▶ [Problem requirements] Please return exactly the lines from the one containing "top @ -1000" through the end of the records, including both.

▶ [Data under study]
• • •
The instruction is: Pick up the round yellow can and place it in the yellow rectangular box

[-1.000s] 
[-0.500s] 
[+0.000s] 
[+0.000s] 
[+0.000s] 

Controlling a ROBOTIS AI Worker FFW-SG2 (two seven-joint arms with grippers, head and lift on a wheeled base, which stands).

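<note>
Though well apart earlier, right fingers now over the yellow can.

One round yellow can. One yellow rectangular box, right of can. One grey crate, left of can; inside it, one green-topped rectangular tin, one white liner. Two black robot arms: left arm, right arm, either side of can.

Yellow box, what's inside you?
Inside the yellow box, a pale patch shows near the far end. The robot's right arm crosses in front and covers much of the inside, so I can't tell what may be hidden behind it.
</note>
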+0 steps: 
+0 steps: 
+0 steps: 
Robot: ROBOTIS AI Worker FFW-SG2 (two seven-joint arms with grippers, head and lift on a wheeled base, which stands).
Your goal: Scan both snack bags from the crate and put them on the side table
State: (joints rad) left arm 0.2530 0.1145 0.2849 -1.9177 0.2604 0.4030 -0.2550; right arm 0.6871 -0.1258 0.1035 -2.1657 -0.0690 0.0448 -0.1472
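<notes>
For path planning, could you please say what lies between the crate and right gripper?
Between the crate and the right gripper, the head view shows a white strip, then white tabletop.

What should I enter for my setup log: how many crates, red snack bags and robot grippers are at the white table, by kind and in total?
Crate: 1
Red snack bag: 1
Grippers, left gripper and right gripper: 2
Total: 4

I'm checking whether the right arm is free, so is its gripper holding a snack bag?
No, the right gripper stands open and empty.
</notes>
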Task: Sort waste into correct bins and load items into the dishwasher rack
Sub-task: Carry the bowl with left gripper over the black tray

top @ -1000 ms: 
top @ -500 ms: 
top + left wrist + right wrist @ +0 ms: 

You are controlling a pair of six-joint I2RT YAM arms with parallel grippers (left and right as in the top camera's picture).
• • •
▶ [Answer to the problem]
top @ -1000 ms: 
top @ -500 ms: 
top + left wrist + right wrist @ +0 ms: 

You are controlling a pair of six-joint I2RT YAM arms with parallel grippers (left and right as in the top camera's picture).

With that, the answer is done.